After checking, this is not introduced by this series, it happens on v5.3-rc5 as well.
It's a problem in pciehp that will be debugged separately.

So the Thunderbolt portion of this works for me on ICL system.

Tested-by: Mario Limonciello <[email protected]>

2019-08-20 10:03:54

by Mika Westerberg

[permalink] [raw]
Subject: Re: [PATCH v3 0/8] thunderbolt: Intel Ice Lake support

On Mon, Aug 19, 2019 at 07:36:37PM +0000, [email protected] wrote:
> After checking, this is not introduced by this series, it happens on v5.3-rc5 as well.
> It's a problem in pciehp that will be debugged separately.
>
> So the Thunderbolt portion of this works for me on ICL system.
>
> Tested-by: Mario Limonciello <[email protected]>

Thanks for testing!

Regarding the issue, can you file a kernel bugzilla about it with the
necessary dmesg and 'sudo lspci -vv' output so we can track it?

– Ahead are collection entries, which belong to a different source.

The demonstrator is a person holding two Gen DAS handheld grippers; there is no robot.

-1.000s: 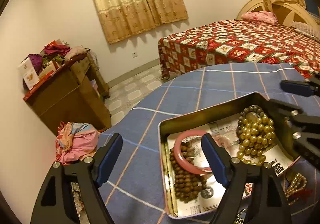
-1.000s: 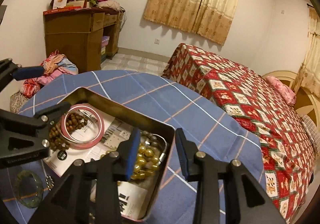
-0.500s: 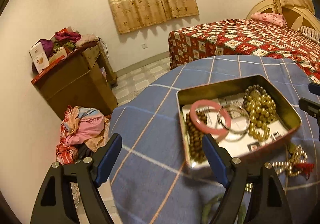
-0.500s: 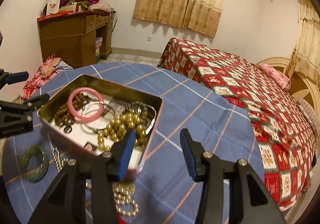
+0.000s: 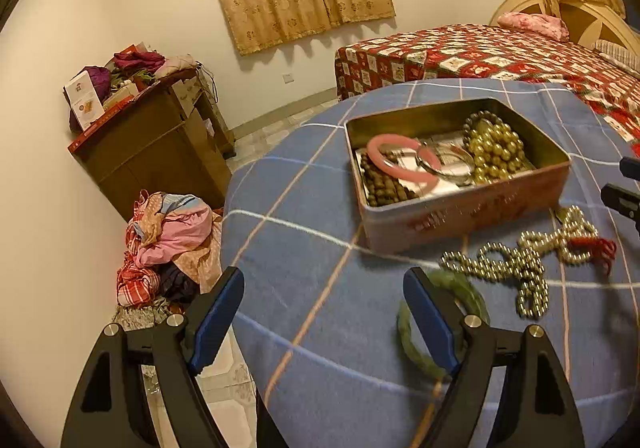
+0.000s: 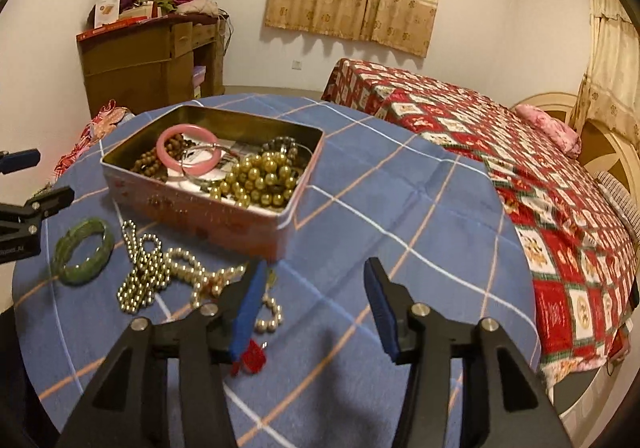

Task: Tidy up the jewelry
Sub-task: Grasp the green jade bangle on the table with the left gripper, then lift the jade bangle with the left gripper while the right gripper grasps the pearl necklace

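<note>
Jaws apart and empty, the left gripper (image 5: 324,312) hovers nearest the green stone bangle (image 5: 460,290), lying flat near the blue checked tabletop's (image 5: 304,248) front edge; the right gripper (image 6: 314,294), just widened, nothing between its jaws, overhangs the pearl strand (image 6: 192,272).

An open rectangular tin (image 6: 192,204) sits left of centre in the right wrist view, holding a pink bangle (image 6: 188,152), brown beads (image 6: 146,164) and large gold beads (image 6: 260,178). Below it, at lower left, lie a green bangle (image 6: 82,250), a gold bead chain (image 6: 142,276) and a pearl strand (image 6: 208,276).
</note>
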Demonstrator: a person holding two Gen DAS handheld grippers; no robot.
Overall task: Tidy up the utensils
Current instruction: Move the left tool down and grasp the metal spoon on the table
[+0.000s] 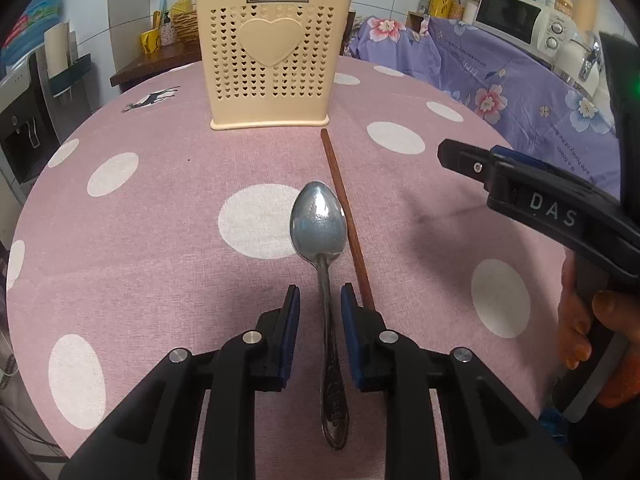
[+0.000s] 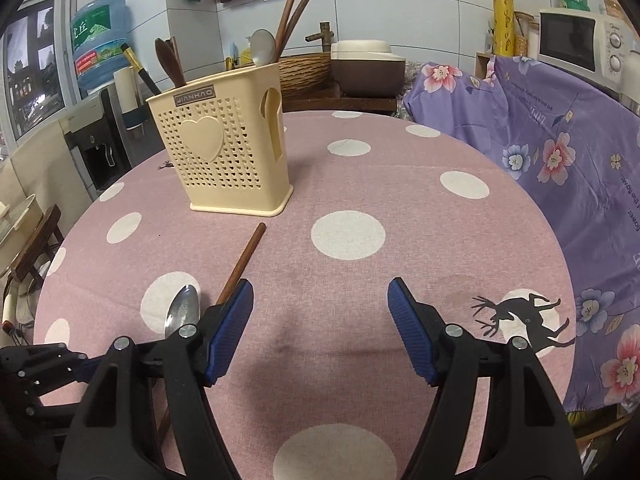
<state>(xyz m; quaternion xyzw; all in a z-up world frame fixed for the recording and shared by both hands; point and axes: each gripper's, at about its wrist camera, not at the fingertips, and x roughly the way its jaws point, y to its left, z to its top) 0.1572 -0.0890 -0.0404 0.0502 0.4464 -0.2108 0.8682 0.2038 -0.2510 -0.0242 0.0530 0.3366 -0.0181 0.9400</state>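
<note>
**A:** Where is your left gripper [image 1: 320,300] now?

**B:** You have it low over the pink dotted tablecloth [image 1: 160,240], its blue pads either side of the metal spoon [image 1: 320,224]. The spoon lies flat, bowl towards the cream utensil holder [image 1: 272,56], handle running back between your jaws. The jaws are narrowed around the handle, yet a gap shows on each side, so you are not pinching it.

**A:** And the chopstick?

**B:** A single brown chopstick [image 1: 344,208] lies just beside the spoon on its right, one end near the foot of the holder, the other end hidden behind your right-hand pad. Whether that pad touches it, I cannot tell from this view.

**A:** Your right gripper?

**B:** You hold the right gripper [image 2: 320,320] spread wide over bare cloth, nothing between its pads. Its left finger [image 2: 232,320] sits in front of the chopstick's near stretch, and the spoon's bowl shows just left of it.

**A:** What is in the holder?

**B:** It stands upright on the table, well beyond both grippers, with a wooden spoon [image 2: 170,62], a metal ladle-like piece [image 2: 262,46] and two long brown sticks [image 2: 294,12] rising out of it.
</note>
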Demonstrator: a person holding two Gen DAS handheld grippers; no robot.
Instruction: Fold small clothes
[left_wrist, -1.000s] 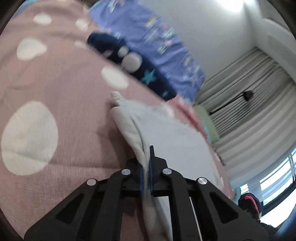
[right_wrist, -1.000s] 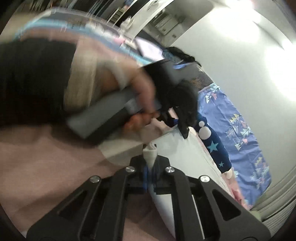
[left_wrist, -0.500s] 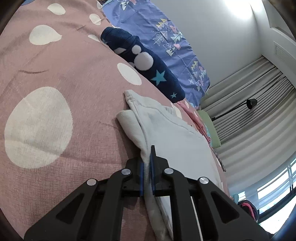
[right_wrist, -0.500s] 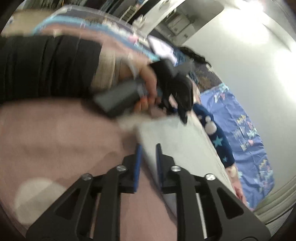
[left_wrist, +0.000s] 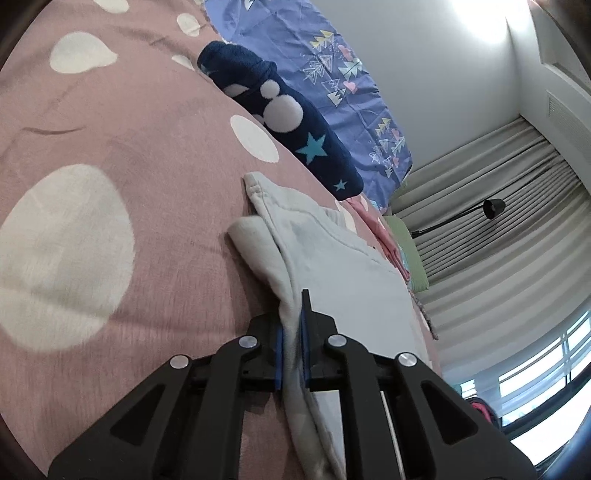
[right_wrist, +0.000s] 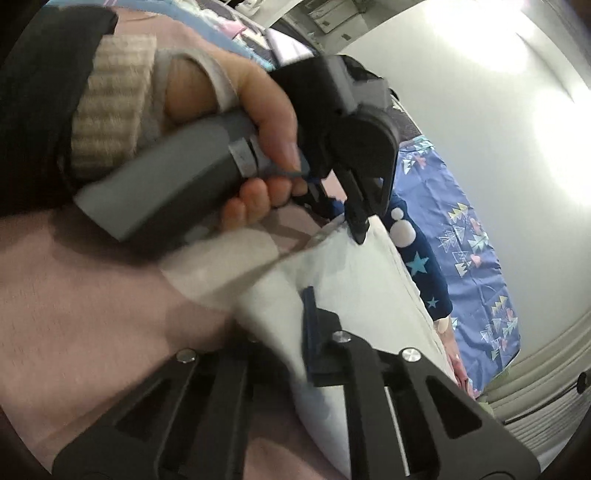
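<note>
Both tongs are clamped on the same pale grey, soft knit garment, which lies flattened on a dusty-pink bedspread with large white dots. Seen from the left wrist, the left tongs pinch a rolled edge of the cloth between blue pads, and the fabric runs ahead of them to a folded corner with a stitched hem. The right tongs have just closed, and a blurred fold of the garment sits between them, hiding the left finger while the blue-lined right one stays in sight. Beyond it in that view, a person's hand in a cream ribbed cuff and black sleeve grips the grey handle of the left tongs, whose black tips touch the cloth's far edge. A navy fleece item with white dots and turquoise stars lies just beyond the garment, beside a blue patterned sheet. Pleated grey curtains hang at the far wall.
</note>
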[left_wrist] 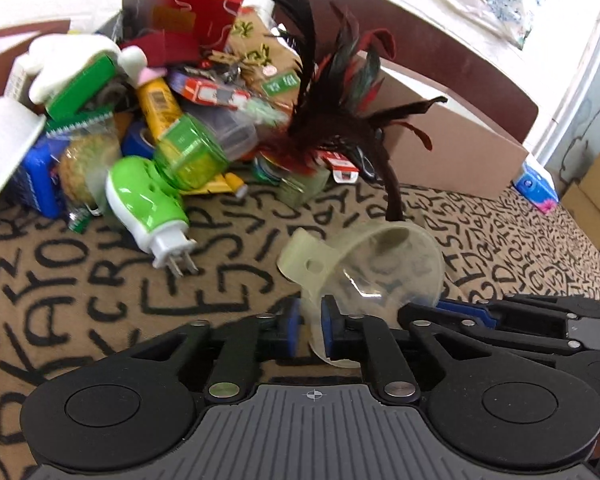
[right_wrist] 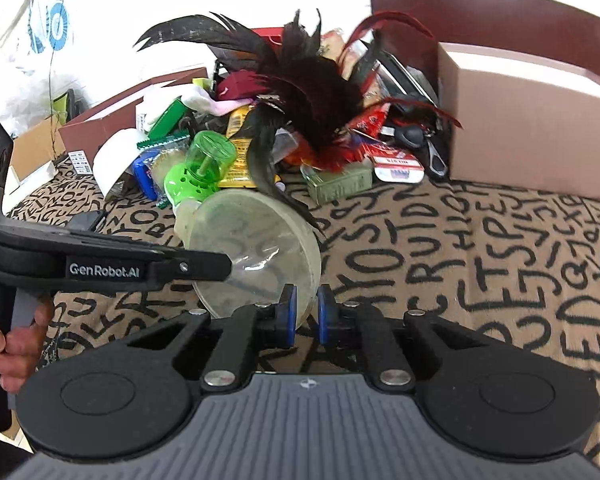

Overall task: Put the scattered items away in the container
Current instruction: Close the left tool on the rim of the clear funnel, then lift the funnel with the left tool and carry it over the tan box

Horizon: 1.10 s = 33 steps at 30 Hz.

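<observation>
The left gripper (left_wrist: 310,326) has its blue-padded jaws nearly closed, clasping the narrow stem of a translucent plastic funnel (left_wrist: 374,264) that lies on the letter-patterned tablecloth (left_wrist: 100,280). The right gripper (right_wrist: 304,314) pinches the funnel's wide rim between its own narrowly set jaws. Just beyond the funnel lies a dark red-and-black feather duster (left_wrist: 332,112), against a pile of clutter beside a brown cardboard box (right_wrist: 532,136) at the far right.

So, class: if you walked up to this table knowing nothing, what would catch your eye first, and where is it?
The dark red and black feather duster fans out over the heap of clutter at the back. In front of it a clear plastic funnel sits at both grippers' tips. All of it rests on a tan tablecloth printed with black letters.
</observation>
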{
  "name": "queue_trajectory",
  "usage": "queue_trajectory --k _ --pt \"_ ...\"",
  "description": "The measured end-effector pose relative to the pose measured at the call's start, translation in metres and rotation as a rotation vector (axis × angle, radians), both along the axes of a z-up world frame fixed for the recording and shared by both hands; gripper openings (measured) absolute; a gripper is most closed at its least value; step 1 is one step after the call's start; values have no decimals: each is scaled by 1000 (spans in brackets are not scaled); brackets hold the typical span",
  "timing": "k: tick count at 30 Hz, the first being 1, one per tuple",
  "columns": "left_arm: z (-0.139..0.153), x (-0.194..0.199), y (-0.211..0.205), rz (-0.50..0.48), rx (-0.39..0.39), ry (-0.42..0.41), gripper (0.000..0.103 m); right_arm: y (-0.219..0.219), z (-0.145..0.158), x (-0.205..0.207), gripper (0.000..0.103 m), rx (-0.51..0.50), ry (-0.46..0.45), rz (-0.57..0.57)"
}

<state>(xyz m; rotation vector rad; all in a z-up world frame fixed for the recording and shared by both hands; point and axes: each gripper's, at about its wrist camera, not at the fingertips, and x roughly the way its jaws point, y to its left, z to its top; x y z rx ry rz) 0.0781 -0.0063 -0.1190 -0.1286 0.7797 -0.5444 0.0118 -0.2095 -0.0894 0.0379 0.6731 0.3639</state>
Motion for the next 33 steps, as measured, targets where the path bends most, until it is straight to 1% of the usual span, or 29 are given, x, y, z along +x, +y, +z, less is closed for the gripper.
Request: queue_trajectory --k 1,5,6,7,8,10,11,12,15,19,22,24,27,33 --pt "0 0 -1 3 3 -5 37 -1 -1 0 13 5 -1 -4" --pt "-1 2 0 15 3 -9 37 -1 -1 2 13 13 -3 -8" --pt "-1 4 -1 11 -2 -2 32 -1 -1 3 14 15 -5 -9" --pt "-1 6 -1 5 -6 3 16 -1 -1 3 14 17 -6 -11" --pt "-1 6 -2 -1 -6 6 15 -1 -1 3 15 17 -8 -12" --pt "-1 6 -4 -5 3 2 16 0 0 4 16 12 -14 -15" --pt "-1 6 -5 -7 5 2 25 0 0 4 16 12 -15 -16" --pt "-1 6 -6 -9 2 4 30 0 0 5 16 14 -14 -15" --pt "-1 6 -8 -13 8 5 29 1 0 6 16 15 -9 -9" --pt "4 4 -11 -32 13 3 20 0 3 1 13 -14 -18 -11" --pt "8 0 -17 -50 7 11 19 -9 9 -4 13 -2 -14 -21" --pt "12 -3 -22 -67 4 5 16 -15 16 -9 13 -1 -22 -34" --pt "22 -8 -32 -95 -5 -19 16 -23 28 -18 13 -9 -48 -52" --pt "53 -14 -56 -147 -32 -102 16 -44 57 -31 13 -10 -131 -98"
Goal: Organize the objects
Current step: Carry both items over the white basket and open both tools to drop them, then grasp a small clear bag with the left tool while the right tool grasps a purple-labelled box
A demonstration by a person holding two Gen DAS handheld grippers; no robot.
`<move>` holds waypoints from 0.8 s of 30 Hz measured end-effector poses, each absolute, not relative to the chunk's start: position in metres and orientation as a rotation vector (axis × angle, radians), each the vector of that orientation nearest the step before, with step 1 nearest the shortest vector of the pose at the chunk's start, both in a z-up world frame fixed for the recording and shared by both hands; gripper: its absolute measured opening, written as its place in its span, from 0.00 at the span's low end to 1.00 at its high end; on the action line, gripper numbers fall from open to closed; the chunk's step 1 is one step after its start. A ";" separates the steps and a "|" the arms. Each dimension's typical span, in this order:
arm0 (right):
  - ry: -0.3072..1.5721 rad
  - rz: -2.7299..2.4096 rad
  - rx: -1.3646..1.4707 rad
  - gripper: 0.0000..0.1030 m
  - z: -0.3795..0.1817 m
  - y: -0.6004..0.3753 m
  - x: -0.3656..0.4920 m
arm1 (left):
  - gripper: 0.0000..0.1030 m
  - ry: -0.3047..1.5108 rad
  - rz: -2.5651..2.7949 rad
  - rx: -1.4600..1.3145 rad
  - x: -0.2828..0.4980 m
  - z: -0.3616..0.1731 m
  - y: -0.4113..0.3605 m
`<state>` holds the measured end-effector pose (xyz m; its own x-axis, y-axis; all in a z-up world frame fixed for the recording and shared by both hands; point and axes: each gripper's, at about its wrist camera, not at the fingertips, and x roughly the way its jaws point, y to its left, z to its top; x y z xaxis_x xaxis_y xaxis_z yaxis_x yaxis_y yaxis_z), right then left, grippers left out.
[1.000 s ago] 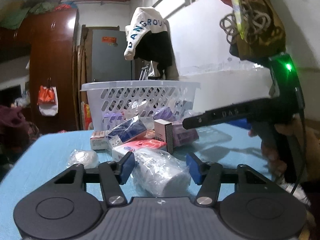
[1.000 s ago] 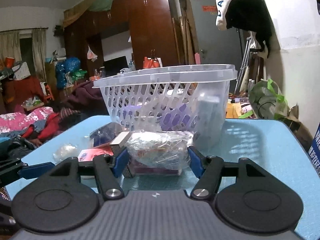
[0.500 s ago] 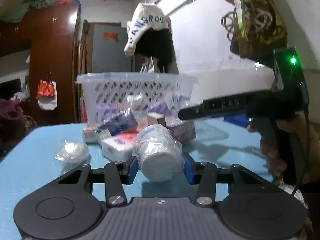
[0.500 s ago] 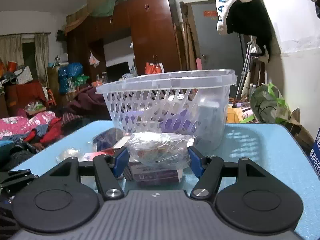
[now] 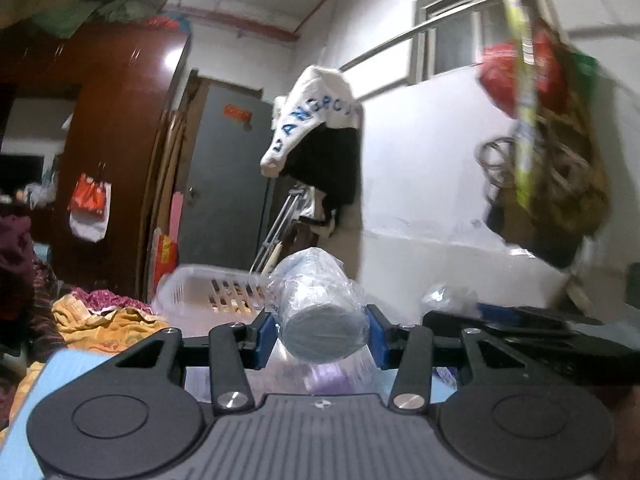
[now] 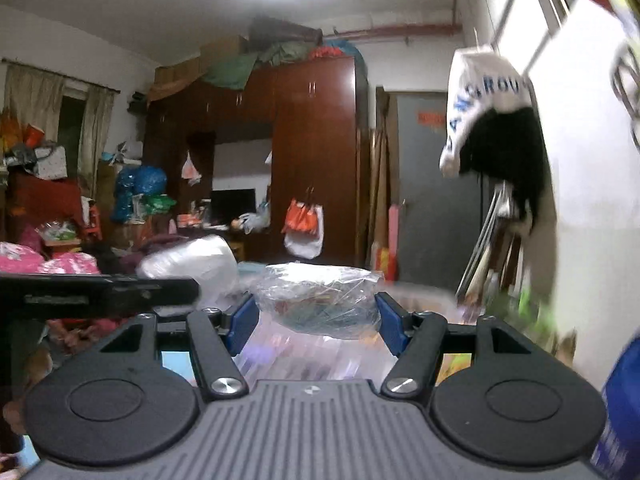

I'll
also try to reproduce it here.

2019-08-20 11:35:15

by Lukas Wunner

[permalink] [raw]
Subject: Re: [PATCH v3 0/8] thunderbolt: Intel Ice Lake support

On Mon, Aug 19, 2019 at 04:29:35PM +0000, [email protected] wrote:
> I've run into a problem when using
> a WD19TB that after unplugging it will cause the following to spew in dmesg:
>
> [ 2198.017003] ============================================
> [ 2198.017005] WARNING: possible recursive locking detected
> [ 2198.017008] 5.3.0-rc5+ #75 Not tainted
> [ 2198.017009] --------------------------------------------
> [ 2198.017012] irq/122-pciehp/121 is trying to acquire lock:
> [ 2198.017015] 00000000801d4de8 (&ctrl->reset_lock){.+.+}, at: pciehp_check_presence+0x1b/0x80
> [ 2198.017026]
> but task is already holding lock:
> [ 2198.017028] 000000000899e2eb (&ctrl->reset_lock){.+.+}, at: pciehp_ist+0xaf/0x1c0

This was first reported by Theodore in April and appears to be a
false positive:

https://lore.kernel.org/linux-pci/[email protected]/

Thanks,

Lukas

2019-08-20 17:01:42

by Mario Limonciello

[permalink] [raw]
Subject: RE: [PATCH v3 0/8] thunderbolt: Intel Ice Lake support

> -----Original Message-----
> From: Lukas Wunner <[email protected]>
> Sent: Tuesday, August 20, 2019 6:34 AM
> To: Limonciello, Mario
> Cc: [email protected]; [email protected];
> [email protected]; [email protected];
> [email protected]; [email protected]; [email protected];
> [email protected]; [email protected];
> [email protected]; [email protected]; linux-
> [email protected]
> Subject: Re: [PATCH v3 0/8] thunderbolt: Intel Ice Lake support
>
>
> [EXTERNAL EMAIL]
>
> On Mon, Aug 19, 2019 at 04:29:35PM +0000, [email protected] wrote:
> > I've run into a problem when using
> > a WD19TB that after unplugging it will cause the following to spew in dmesg:
> >
> > [ 2198.017003] ============================================
> > [ 2198.017005] WARNING: possible recursive locking detected
> > [ 2198.017008] 5.3.0-rc5+ #75 Not tainted
> > [ 2198.017009] --------------------------------------------
> > [ 2198.017012] irq/122-pciehp/121 is trying to acquire lock:
> > [ 2198.017015] 00000000801d4de8 (&ctrl->reset_lock){.+.+}, at:
> pciehp_check_presence+0x1b/0x80
> > [ 2198.017026]
> > but task is already holding lock:
> > [ 2198.017028] 000000000899e2eb (&ctrl->reset_lock){.+.+}, at:
> pciehp_ist+0xaf/0x1c0
>
> This was first reported by Theodore in April and appears to be a
> false positive:
>
> https://lore.kernel.org/linux-
> pci/[email protected]/
>
> Thanks,
>
> Lukas

Indeed it does actually seem harmless and only comes up once.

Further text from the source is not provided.